Dataset items
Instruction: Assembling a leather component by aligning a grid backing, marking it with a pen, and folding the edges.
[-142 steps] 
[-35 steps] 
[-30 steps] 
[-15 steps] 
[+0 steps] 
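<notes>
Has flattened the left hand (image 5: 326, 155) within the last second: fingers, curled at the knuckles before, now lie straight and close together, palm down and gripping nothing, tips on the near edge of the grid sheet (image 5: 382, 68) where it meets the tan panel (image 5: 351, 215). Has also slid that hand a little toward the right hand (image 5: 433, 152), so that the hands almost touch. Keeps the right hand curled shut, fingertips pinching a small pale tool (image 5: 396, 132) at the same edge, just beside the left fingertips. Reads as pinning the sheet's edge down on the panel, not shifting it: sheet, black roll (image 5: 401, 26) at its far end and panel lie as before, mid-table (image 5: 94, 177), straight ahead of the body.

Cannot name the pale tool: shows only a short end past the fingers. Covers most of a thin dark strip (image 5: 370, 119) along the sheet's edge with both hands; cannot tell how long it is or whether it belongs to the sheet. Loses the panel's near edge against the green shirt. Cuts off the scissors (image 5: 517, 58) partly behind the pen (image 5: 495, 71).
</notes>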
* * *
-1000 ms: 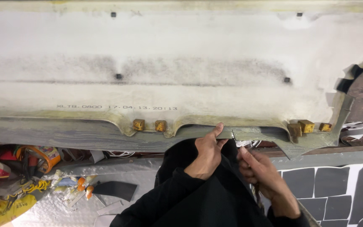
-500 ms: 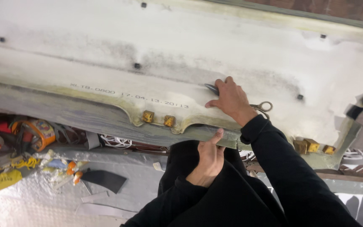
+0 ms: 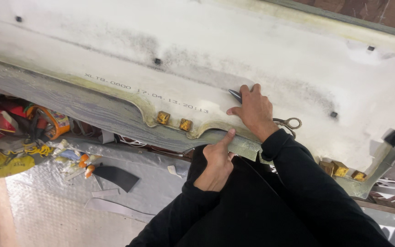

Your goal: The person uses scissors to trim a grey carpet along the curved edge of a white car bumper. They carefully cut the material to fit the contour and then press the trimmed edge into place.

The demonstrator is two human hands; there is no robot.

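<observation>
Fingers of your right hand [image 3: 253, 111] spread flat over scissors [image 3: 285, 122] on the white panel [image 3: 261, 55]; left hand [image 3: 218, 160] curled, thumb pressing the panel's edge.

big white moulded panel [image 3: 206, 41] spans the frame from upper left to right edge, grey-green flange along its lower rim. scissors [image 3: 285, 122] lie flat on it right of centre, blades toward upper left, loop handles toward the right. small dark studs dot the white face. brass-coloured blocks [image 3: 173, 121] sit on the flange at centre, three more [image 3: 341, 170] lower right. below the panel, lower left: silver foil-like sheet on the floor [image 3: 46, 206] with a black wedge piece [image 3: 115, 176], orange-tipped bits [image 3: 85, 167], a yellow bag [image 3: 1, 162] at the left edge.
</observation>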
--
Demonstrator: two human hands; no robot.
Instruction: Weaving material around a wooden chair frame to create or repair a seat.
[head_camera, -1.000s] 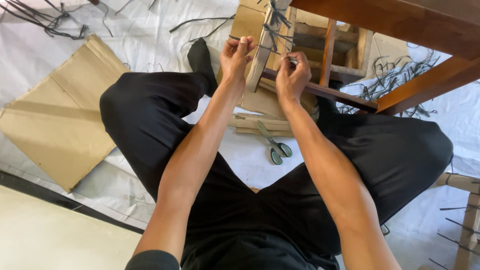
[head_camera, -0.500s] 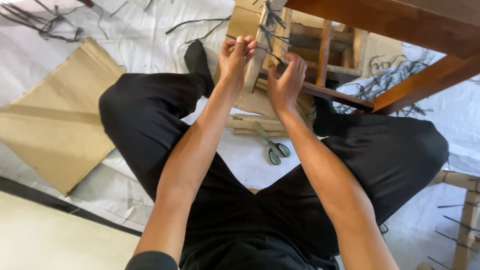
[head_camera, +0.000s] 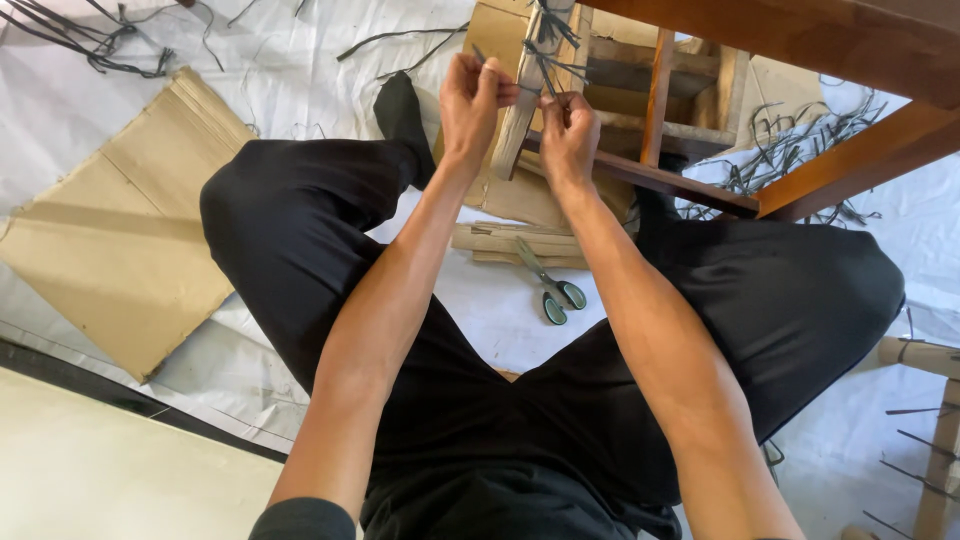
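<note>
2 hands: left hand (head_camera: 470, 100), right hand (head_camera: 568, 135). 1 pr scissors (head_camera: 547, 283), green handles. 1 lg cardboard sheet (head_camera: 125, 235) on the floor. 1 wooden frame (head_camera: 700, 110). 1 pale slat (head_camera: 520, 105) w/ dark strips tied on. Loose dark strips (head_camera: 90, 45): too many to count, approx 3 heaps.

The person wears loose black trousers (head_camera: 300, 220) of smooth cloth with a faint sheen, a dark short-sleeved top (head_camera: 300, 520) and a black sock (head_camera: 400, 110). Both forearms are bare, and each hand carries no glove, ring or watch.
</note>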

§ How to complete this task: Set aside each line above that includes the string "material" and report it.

§ Completed task:
Your goal: The person uses scissors to trim a grey carpet along the curved edge of a white car bumper. They carefully cut the material to fit the contour and then press the trimmed edge into place.
Instruction: Weaving material around a wooden chair frame to create or repair a seat.

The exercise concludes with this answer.